You Will Eat Two Recycling Bins of Plastic in Your Lifetime

Dr. Mercola, Guest
Waking Times

Tiny bits of plastic about the size of a sesame seed or smaller are everywhere. News headlines often show intact plastic bags, rings and bottles as the primary threats to the environment — and these are indeed harmful to marine life and more — but the smaller, more insidious plastic bits may be even more harmful.

These microplastics, as they’re known, are smaller than 5 millimeters (mm), and found in a number of commonly consumed foods and beverages.

In a study at University of Newcastle, Australia, researchers for WWF International, they quantified what this means for humans, revealing a shocking finding that the average person could be eating about 5 grams of plastic per week — about the amount found in one credit card. Reuters then extrapolated on the findings, revealing what 5 grams of plastic per week adds up to over a lifetime.

  • Drinking Water Is the Largest Source of Plastic Ingestion

    The University of Newcastle study analyzed the “existing but limited” literature available on the average amount of plastic ingested by humans. The calculations were based on 33 studies on the consumption of plastic via foods and beverages, such as drinking water, beer, shellfish and salt. Per week, the researchers estimated that the average person consumes:

    • 1,769 plastic particles from drinking water
    • 182 plastic particles from shellfish
    • 10 plastic particles from beer
    • 11 plastic particles from salt

    As the data show, drinking water is the greatest contributor to plastic ingestion for humans, and plastic particles were found in groundwater, surface water, tap water and bottled water throughout the world. In the U.S., 94.4% of tap water samples contained plastic fibers, as did 82.4% of tap water samples from India and 72.2% of those from Europe.

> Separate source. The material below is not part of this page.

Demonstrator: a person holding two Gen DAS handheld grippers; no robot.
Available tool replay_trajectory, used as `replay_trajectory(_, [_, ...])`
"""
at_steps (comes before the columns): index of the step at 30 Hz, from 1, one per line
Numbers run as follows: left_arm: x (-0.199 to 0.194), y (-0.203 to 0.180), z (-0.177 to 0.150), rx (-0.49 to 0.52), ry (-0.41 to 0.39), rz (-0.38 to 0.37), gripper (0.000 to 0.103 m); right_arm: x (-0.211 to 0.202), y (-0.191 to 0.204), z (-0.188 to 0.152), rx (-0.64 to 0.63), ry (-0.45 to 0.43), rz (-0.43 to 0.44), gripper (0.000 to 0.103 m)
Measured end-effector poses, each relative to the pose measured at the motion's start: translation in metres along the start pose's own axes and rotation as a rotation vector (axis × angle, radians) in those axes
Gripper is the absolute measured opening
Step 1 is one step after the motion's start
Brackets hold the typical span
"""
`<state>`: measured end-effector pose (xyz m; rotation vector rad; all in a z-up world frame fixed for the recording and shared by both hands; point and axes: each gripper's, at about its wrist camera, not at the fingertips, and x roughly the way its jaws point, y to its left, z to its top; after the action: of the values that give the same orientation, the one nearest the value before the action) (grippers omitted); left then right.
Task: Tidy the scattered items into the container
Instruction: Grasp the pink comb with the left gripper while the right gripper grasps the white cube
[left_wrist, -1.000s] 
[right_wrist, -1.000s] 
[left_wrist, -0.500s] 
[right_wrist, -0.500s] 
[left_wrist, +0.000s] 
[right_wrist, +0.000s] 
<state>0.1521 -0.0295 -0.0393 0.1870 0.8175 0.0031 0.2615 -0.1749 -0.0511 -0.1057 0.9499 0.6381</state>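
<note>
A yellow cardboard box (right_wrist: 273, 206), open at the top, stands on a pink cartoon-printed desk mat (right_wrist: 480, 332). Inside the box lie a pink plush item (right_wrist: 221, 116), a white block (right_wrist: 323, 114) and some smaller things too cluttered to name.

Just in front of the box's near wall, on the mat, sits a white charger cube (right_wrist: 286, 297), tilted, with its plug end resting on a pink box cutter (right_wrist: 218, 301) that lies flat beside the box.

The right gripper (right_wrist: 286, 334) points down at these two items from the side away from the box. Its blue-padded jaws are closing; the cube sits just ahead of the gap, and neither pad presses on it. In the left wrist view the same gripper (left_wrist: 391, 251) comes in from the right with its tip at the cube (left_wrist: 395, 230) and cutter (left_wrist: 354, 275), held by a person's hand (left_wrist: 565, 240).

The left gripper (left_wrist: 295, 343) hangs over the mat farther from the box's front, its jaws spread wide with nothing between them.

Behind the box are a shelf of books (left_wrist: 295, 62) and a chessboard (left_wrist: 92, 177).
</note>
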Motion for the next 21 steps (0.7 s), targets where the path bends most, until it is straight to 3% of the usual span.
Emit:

    Drinking bottled water is not a solution and, in fact, may contain even more plastic than tap water. Research published in Environmental Science & Technology even suggested people drinking bottled water exclusively may ingest more microplastics than those drinking tap water.

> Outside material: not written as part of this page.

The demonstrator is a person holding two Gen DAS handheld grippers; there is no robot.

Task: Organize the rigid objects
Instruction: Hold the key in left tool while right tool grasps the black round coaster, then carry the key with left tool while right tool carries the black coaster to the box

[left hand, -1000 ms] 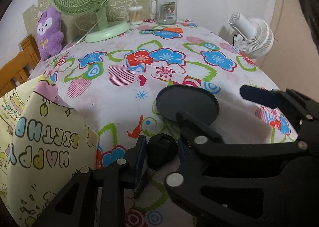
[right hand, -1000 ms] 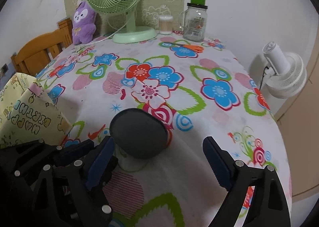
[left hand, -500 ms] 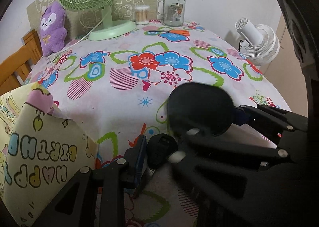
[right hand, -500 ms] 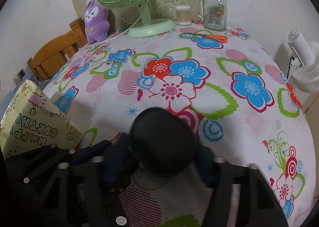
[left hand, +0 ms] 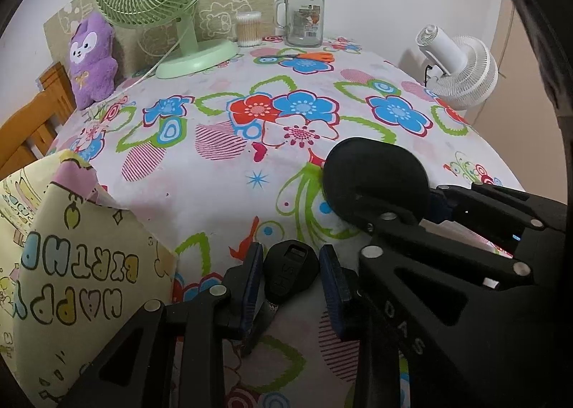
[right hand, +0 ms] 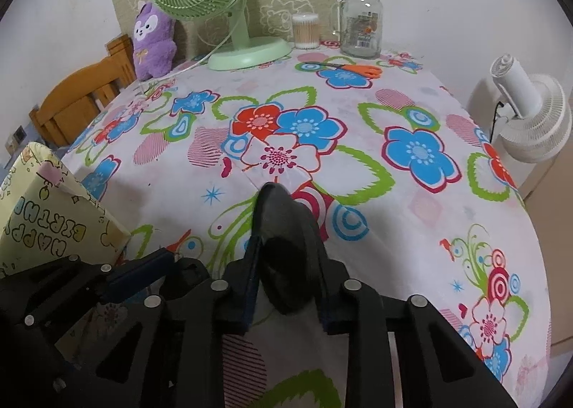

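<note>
My left gripper point(left hand: 290, 282) is shut on a black key point(left hand: 290, 273), held by its plastic head just above the flowered tablecloth point(left hand: 222, 171). My right gripper point(right hand: 286, 286) is shut on a black round-topped object point(right hand: 286, 229), tilted on edge and lifted off the cloth. In the left wrist view the same black object point(left hand: 374, 178) shows as a dark disc to the right, with the right gripper's arm behind it. A yellow "Happy Birthday" gift bag point(left hand: 53, 257) stands at the left table edge.
At the back stand a green desk fan point(right hand: 229, 14), a purple plush toy point(right hand: 152, 42), a cotton-swab jar point(right hand: 305, 30) and a glass jar with a green cap point(right hand: 361, 14). Orange scissors point(right hand: 354, 68) lie near them. A white fan point(right hand: 530, 114) stands beyond the right edge.
My right gripper closed from wide open onto the black round-topped object, then lifted and tilted it on edge. My left gripper stayed shut on the key.
</note>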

    It’s thought the plastic pollution in bottled water originates from the manufacturing process of the bottles and caps. When researchers at the State University of New York tested 259 bottles of 11 popular bottled water brands — including Aquafina, Nestle Pure Life, Evian, Dasani and San Pelligerino — they found, on average, 325 pieces of microplastic per liter.

    Shellfish represent another notable source of plastic exposure, contributing up to 0.5 grams a week. Part of the reason for their large contribution is because they’re eaten whole, digestive system and all, after living in oceans polluted by plastic.

    Inhalation of plastic particles from the air was found to contribute only a negligible amount of humans’ lifetime plastic burden, although the researchers noted that this could vary largely depending on local conditions and lifestyle.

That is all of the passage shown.